The discovery of methane on this particular exoplanet was unexpected because the atmosphere has a temperature of around 727 ºC. At that heat, methane breaks down into carbon monoxide here on Earth. However, the experts believe that the night-time side of the planet is cooler and richer in methane, while the sweltering hot daytime side contains most of the unobserved carbon monoxide.

Cautiously optimistic

"We are cautiously optimistic that the methane detection is robust," commented Sarah Seager, an exoplanet astronomer with the Massachusetts Institute for Technology in Boston, Massachusetts, "but we would like to see this observation reproduced.

"It's amazing to be able to detect molecules in [an exoplanet's] atmosphere at all," added Seager who is not one of the study's authors.

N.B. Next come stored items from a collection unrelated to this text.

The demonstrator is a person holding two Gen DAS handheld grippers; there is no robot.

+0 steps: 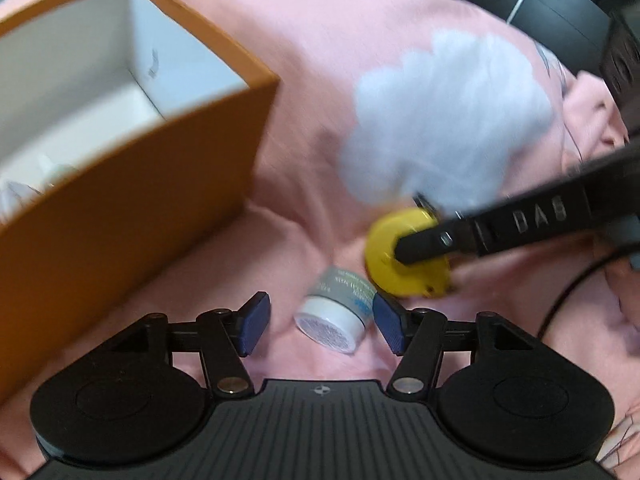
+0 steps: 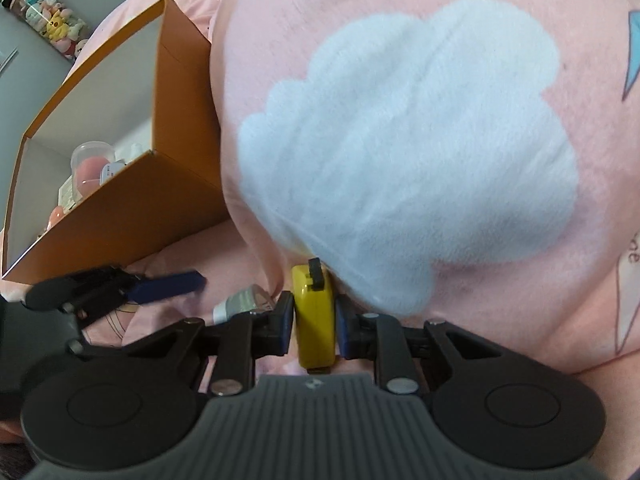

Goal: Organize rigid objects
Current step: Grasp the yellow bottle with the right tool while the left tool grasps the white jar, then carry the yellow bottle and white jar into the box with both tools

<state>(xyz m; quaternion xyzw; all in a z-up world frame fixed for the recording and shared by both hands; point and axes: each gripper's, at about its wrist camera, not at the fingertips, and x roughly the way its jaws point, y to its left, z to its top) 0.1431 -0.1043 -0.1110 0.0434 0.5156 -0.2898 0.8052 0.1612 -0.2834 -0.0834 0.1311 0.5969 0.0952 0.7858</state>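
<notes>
While the yellow tape measure stands on edge low in the centre of the right wrist view, the right gripper pinches it, one blue pad pressed to each flat side. From the left wrist view the same yellow disc sits right of centre with a black finger of that gripper laid across its face.

Just beside it, lower in that frame, a small white jar lies tilted on its side on the pink blanket. The left gripper is spread wide around the jar: its right pad is at the jar's edge, its left pad apart from it. In the right wrist view the jar shows left of the tape measure, partly hidden behind a finger.

An orange box with a white inside fills the upper left of both views and holds several small items, among them a clear container with something pink. A white cloud print covers the blanket's middle.
</notes>
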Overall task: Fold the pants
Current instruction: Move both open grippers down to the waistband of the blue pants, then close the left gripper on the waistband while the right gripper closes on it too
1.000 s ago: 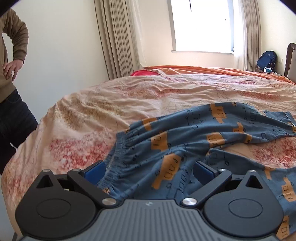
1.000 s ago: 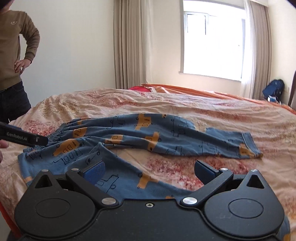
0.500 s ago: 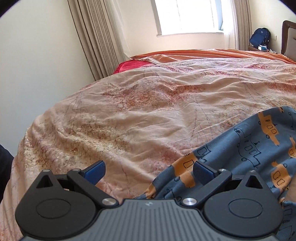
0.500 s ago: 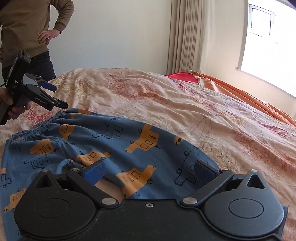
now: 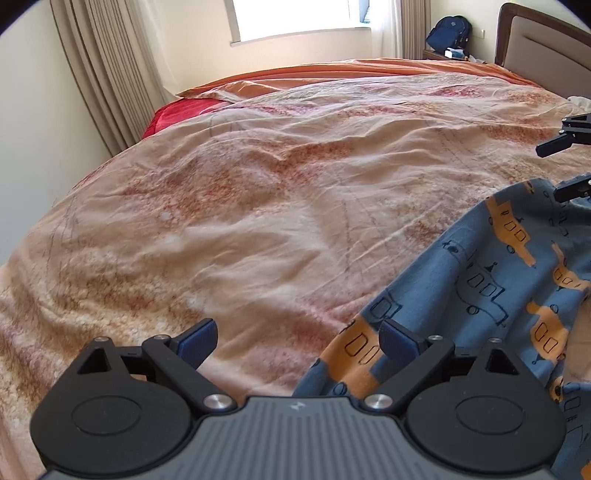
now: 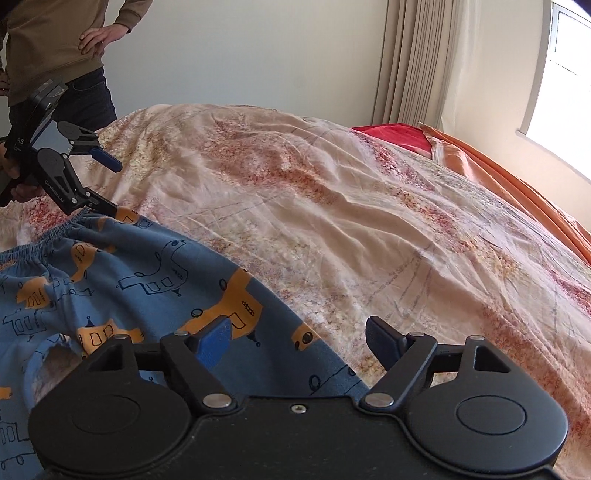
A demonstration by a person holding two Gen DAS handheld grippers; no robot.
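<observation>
Blue pants (image 5: 498, 280) printed with orange vehicles lie flat on the floral bedspread (image 5: 280, 192). In the left wrist view they fill the lower right, and their edge reaches in between the fingers of my left gripper (image 5: 299, 338), close to the right pad (image 5: 400, 338). Its jaws are closing and no pad presses the cloth. In the right wrist view the pants (image 6: 140, 288) spread across the lower left. Their long edge runs between the closing jaws of my right gripper (image 6: 299, 343), which grip nothing. The left gripper (image 6: 110, 184) shows there at the elastic waistband corner (image 6: 74, 225).
A person in a brown top (image 6: 55, 37) stands at the bed's corner. Curtains (image 5: 103, 74) and a bright window line the far wall. A red cloth (image 5: 177, 114) and an orange sheet (image 5: 332, 72) lie at the far side, a headboard (image 5: 535, 40) and backpack (image 5: 448, 31) beyond.
Both views have swung left along the pants. The left gripper came to the waistband corner, the right one to the pants' long edge. The right jaws have narrowed.
</observation>
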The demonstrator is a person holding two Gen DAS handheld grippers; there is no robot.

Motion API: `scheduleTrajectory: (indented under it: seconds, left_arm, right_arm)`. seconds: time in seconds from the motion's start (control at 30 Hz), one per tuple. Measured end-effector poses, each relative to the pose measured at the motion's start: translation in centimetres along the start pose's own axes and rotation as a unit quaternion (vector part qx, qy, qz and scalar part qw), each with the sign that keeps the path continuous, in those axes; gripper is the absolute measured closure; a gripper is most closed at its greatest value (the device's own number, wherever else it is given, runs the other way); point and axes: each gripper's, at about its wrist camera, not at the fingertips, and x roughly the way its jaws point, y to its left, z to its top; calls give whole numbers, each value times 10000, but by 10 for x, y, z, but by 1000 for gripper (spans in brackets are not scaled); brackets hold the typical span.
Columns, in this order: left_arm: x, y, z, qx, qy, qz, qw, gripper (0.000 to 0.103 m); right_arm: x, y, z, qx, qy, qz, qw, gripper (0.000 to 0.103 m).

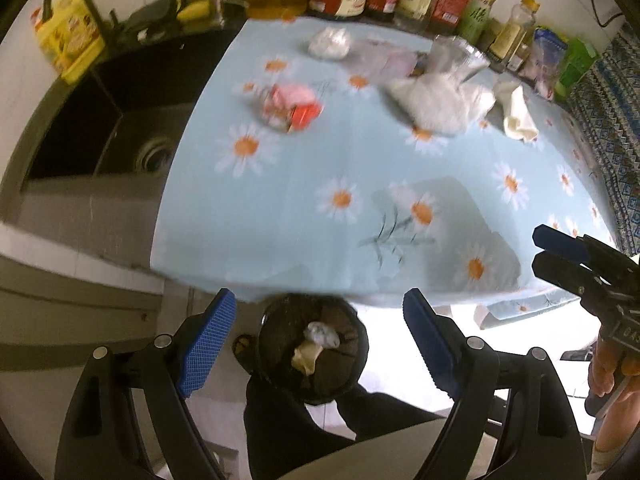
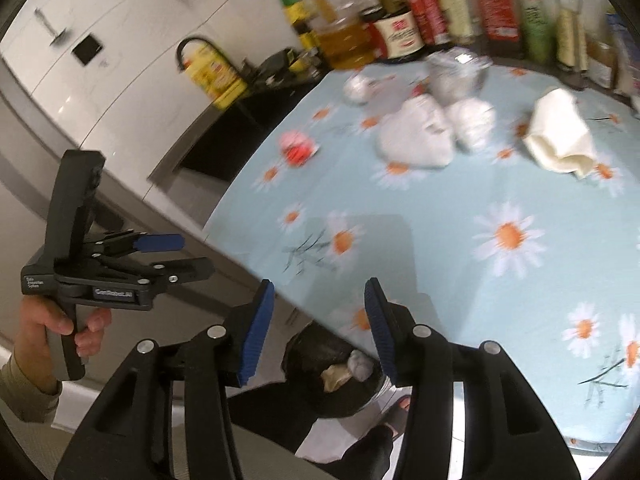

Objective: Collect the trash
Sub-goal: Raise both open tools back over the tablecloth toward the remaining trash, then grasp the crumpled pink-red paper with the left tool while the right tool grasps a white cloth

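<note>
White and cream scraps (image 1: 316,346) lie inside my black bin (image 1: 312,354) on the floor, below the edge of the daisy cloth (image 1: 320,152). More crumpled paper (image 1: 436,106) sits on that cloth, well beyond the bin. Above the bin, my left gripper (image 1: 320,336) and right gripper (image 2: 320,328) both stand spread, holding nothing.

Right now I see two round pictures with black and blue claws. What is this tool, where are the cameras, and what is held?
No robot: a person holds a two-finger gripper in each hand. A wide-angle camera on each looks along its fingers.

The left camera shows the left gripper open and empty. The right camera shows the right gripper also open and empty, with the person's left hand at the picture's left.

On the flowered cloth lie white tissues, a cream wad and a red wrapper. Below its edge stands a black bin with some trash inside.
</note>
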Motion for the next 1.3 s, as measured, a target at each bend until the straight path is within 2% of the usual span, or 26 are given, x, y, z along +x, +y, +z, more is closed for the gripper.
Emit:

This technique to capture light passing through the atmospheres of exoplanets will be used even more by future space telescopes, such as Hubble's replacement, NASA's James Webb Space Telescope, or the Kepler Space Telescope (set for launch in February 2009) allowing us to study exoplanets in much greater detail.

"Webb will be fantastic for this type of work," said Swain. "It's not only bigger, and collecting more photons is always an advantage in astronomy, but it will also be orbiting Earth in a different type of orbit that is more stable. These types of observations are more about precision than sensitivity."